Estaba tan acostumbrado a esas interrupciones, que la pasó por alto sin darle la más mínima importancia.
—«Si aceptamos este punto de vista —prosiguió—, hemos de creer que en las plantas existe, cuando menos, un ligero reflejo de lo que entendemos por consciencia».
Dejó el periódico y la miró fijamente. Sus miradas se encontraron. Había subrayado la última frase.
Durante uno o dos minutos ella ni replicó ni hizo comentario alguno. Se quedaron mirándose el uno al otro en silencio. El señor Bittacy esperó a que su esposa asimilara el enorme alcance de aquellas palabras. Después, bajó la vista y leyó de nuevo una parte de las mismas, mientras ella, viéndose libre de aquella mirada penetrante y extraña, volvía a echar instintivamente un vistazo a su espalda. Tenía casi la sensación de que alguien había entrado en la habitación sin que ellos se dieran cuenta.
—«Hemos de creer que en las plantas existe, cuando menos, un ligero reflejo de lo que entendemos por consciencia».
—Si… —repitió ella sin mucha convicción, pues sentía que tenía que decir algo ante la mirada insistente de aquellos ojos escrutadores, aunque todavía no hubiera conseguido ordenar del todo sus ideas.
—Conciencia —repuso. Y después añadió con seriedad—: Esto, querida, es lo que afirma un científico del siglo XX.
La señora Bittacy se inclinó hacia delante, de tal modo que los volantes de seda de su vestido produjeron un crujido más sonoro aún que el del periódico. Hizo un ruido característico —mitad resoplido, mitad resuello—, juntó los pies y puso las manos sobre las rodillas.
—David, a mí me parece que lo que le pasa a esos científicos es que han perdido la cabeza —dijo en voz baja—. Que yo sepa la Biblia no dice absolutamente nada de eso.
—No, Sofía, tampoco yo recuerdo que diga nada —respondió con paciencia. Después, tras una pausa, añadió como si hablara consigo mismo y no con ella—: Ahora que lo pienso, Sanderson me dijo en cierta ocasión algo muy similar.
—En tal caso, el señor Sanderson es un hombre sensato y juicioso; y si dijo eso, también una persona de fiar —se apresuró a decir su mujer.
Creía que su marido se refería al comentario que ella había hecho sobre la Biblia y no a su valoración de los científicos. No la sacó de su error.
—Además, querido, una planta no es lo mismo que un árbol —le dijo tratando de arrimar el ascua a su sardina—. No tienen nada que ver, no señor.

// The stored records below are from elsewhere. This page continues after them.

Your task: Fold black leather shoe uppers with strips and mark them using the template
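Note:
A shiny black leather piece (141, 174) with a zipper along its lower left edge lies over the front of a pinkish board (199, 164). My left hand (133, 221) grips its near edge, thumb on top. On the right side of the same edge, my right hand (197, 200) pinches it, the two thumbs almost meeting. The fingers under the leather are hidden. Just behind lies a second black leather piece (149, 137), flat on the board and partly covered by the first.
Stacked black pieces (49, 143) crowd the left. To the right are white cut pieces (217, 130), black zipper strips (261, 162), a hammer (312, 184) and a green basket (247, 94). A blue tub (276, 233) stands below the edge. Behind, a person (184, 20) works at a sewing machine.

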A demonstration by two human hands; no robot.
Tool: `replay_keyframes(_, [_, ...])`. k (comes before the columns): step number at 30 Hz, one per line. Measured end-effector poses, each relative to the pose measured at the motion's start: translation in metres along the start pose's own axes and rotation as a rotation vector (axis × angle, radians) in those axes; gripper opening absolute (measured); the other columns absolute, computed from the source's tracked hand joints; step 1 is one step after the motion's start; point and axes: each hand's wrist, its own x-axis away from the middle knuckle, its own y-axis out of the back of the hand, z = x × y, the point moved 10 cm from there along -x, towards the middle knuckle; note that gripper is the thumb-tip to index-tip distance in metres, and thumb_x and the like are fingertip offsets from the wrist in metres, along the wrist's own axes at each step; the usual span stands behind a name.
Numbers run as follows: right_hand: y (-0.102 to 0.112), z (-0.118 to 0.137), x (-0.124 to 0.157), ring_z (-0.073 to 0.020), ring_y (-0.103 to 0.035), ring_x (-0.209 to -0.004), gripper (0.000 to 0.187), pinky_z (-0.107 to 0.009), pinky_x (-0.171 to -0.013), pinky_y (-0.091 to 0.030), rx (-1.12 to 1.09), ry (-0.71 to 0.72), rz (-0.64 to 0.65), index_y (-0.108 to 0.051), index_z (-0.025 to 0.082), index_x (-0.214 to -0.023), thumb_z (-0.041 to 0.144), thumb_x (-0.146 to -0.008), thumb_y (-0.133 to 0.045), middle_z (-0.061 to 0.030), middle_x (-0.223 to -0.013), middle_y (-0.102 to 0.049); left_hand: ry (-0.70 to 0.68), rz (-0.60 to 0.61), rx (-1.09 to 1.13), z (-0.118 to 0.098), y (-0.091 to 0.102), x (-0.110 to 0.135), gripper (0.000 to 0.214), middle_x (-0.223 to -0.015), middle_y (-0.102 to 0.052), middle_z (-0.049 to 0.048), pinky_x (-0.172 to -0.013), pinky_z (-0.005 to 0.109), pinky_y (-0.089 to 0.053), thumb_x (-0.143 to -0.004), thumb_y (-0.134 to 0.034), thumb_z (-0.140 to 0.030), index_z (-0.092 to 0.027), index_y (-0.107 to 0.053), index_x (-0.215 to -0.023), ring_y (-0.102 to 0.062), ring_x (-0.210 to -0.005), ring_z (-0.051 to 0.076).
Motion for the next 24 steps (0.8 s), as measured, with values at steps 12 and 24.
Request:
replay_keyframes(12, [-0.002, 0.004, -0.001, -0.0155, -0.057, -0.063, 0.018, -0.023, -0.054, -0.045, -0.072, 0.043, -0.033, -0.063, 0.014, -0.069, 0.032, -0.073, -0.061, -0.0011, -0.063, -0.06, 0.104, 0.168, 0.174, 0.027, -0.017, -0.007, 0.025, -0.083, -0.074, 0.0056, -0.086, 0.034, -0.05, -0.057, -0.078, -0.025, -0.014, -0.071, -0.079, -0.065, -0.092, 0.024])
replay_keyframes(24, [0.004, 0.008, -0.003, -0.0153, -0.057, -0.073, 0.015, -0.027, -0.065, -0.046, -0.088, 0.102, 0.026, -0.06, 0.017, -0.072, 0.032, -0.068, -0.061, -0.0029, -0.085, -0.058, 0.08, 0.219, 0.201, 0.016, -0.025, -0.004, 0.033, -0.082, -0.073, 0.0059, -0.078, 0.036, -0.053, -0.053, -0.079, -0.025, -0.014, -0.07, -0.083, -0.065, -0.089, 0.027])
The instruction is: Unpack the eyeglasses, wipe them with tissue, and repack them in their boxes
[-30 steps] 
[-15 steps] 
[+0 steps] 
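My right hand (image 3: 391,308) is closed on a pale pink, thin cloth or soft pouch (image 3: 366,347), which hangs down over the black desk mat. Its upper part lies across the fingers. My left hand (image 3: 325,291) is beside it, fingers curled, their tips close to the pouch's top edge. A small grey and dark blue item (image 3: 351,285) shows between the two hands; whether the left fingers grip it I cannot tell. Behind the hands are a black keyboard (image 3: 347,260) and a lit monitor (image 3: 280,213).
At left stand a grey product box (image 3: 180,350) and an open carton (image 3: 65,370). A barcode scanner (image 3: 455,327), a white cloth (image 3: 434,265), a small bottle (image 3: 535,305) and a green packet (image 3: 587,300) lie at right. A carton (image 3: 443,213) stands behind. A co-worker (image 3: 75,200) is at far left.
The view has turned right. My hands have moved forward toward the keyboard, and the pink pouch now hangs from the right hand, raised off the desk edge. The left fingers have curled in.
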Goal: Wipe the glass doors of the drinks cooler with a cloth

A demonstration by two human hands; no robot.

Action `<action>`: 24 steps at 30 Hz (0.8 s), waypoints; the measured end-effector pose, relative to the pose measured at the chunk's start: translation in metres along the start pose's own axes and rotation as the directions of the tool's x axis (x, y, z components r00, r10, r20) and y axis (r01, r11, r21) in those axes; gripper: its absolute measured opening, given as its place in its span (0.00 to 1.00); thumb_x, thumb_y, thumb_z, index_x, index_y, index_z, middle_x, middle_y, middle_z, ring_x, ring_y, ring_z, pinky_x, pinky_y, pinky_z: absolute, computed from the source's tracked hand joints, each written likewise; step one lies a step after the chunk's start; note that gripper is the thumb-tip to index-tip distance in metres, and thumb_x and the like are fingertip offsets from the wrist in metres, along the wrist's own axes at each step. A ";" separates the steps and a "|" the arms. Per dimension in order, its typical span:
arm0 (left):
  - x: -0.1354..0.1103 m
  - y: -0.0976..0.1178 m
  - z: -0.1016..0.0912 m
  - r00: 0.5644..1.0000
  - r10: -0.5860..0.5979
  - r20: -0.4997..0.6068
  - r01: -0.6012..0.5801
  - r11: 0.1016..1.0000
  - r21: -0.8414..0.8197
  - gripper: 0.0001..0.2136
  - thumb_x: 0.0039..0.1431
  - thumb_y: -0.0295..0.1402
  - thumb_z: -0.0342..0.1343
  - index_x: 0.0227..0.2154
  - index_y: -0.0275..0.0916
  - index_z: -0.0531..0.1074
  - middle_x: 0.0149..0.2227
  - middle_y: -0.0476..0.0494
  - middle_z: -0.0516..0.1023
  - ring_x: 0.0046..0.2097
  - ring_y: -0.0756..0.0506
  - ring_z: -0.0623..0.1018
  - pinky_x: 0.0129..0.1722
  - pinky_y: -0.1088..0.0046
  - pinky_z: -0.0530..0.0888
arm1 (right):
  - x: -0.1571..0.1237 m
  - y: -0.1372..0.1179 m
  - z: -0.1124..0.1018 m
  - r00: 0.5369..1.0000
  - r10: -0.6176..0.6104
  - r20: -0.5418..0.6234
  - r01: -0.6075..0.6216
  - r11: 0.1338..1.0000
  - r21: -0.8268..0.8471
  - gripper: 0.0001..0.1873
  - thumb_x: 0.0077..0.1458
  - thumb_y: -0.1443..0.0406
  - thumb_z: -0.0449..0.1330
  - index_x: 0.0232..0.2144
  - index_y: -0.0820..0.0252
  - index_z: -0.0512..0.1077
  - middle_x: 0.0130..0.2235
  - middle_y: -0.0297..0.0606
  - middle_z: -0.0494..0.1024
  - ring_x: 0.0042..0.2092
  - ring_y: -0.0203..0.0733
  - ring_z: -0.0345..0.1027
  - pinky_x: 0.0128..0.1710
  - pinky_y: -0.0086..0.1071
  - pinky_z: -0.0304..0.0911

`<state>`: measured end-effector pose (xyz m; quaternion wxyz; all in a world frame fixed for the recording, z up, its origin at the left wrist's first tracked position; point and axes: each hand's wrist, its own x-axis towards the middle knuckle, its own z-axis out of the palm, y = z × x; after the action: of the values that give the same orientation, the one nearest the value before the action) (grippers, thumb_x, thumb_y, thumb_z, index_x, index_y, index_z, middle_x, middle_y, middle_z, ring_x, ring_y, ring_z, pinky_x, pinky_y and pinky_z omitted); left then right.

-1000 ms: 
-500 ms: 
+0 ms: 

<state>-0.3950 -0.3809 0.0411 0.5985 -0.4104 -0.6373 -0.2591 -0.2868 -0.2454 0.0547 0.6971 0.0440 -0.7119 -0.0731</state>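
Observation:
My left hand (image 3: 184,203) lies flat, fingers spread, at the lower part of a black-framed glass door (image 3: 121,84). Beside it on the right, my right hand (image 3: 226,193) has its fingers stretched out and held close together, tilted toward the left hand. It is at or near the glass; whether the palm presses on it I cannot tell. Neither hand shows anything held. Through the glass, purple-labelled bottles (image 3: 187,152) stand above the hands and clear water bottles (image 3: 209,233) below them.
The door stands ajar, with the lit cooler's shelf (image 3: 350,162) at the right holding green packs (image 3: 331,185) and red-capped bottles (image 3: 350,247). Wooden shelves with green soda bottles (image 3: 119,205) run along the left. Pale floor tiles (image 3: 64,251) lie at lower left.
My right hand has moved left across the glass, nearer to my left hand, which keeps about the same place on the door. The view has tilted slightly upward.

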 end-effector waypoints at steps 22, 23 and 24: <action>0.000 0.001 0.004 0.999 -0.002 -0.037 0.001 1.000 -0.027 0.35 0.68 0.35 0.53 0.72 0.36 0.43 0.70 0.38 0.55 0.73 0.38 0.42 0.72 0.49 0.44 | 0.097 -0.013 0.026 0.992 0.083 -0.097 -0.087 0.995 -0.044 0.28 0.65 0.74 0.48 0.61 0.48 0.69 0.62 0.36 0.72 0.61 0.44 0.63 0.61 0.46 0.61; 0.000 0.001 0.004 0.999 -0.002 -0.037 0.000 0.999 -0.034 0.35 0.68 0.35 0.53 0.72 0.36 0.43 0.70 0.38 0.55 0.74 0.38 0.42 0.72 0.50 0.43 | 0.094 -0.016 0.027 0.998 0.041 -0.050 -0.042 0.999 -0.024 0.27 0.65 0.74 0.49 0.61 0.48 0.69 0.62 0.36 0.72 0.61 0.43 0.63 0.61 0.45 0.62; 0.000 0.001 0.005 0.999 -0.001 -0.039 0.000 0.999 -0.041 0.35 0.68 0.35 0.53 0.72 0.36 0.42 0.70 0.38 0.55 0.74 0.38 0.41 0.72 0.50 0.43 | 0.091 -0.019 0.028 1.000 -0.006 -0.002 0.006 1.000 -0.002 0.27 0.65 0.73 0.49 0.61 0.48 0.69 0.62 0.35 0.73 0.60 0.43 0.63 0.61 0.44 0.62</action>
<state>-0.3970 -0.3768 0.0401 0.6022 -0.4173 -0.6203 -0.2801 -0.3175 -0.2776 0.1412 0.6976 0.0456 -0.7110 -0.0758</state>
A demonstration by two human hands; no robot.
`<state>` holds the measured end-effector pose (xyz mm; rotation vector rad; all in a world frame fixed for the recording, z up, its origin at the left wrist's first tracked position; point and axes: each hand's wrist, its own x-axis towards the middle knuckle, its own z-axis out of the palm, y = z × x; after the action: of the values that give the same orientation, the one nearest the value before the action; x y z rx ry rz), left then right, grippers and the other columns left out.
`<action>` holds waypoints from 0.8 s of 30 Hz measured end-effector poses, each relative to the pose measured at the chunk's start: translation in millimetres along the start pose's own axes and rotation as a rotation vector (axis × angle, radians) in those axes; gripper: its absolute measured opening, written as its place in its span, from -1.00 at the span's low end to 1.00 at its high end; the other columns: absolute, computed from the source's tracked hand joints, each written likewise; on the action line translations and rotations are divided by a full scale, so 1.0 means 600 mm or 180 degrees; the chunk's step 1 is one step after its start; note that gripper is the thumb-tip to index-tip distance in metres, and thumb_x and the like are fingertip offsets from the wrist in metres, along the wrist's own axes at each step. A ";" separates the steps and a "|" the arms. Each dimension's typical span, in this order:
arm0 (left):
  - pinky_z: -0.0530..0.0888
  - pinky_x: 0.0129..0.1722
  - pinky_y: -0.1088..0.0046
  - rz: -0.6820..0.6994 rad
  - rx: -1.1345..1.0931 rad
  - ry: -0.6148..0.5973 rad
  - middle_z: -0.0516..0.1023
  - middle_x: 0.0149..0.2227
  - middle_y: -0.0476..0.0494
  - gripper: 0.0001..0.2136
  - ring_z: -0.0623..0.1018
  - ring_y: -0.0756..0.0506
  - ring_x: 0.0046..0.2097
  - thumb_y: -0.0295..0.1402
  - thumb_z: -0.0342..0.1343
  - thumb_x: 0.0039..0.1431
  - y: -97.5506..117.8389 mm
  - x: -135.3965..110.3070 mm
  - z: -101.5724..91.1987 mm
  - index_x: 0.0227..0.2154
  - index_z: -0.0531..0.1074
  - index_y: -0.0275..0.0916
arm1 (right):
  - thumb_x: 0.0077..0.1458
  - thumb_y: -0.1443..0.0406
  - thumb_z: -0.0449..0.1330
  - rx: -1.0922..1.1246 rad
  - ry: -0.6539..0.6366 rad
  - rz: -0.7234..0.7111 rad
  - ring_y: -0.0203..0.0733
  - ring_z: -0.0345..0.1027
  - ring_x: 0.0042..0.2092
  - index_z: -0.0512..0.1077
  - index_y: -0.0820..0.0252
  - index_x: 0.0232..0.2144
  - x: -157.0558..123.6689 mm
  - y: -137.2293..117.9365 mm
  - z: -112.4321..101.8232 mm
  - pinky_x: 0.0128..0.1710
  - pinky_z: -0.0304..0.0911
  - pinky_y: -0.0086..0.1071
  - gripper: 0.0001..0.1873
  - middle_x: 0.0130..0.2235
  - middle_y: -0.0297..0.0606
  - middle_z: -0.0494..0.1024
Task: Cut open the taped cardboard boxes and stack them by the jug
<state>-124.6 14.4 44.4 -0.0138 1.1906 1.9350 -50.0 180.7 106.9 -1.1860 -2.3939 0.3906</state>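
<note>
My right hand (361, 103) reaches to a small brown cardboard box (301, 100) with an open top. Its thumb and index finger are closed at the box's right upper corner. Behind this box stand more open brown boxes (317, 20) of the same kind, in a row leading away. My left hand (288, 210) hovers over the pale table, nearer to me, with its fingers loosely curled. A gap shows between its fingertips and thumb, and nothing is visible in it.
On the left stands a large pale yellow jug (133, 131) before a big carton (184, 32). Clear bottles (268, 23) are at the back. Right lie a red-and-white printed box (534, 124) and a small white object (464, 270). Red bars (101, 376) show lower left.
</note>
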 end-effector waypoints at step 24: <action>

—Es cierto, pero ambos pertenecen al gran reino vegetal —dijo David con tranquilidad.
Se produjo una breve pausa antes de que ella respondiera.
—¡Bah, valiente cosa es eso del gran reino vegetal! —exclamó mientras sacudía su bonita cabeza. En sus palabras había tal grado de desprecio que, de haberlas escuchado el propio reino vegetal, bien podría haberse sentido avergonzado de cubrir un tercio del mundo con su prodigiosa maraña de raíces y ramas, con sus delicadas y temblorosas hojas, y sus millones de copas que atrapan el sol, el viento y la lluvia. Su propio derecho a existir había sido puesto en entredicho.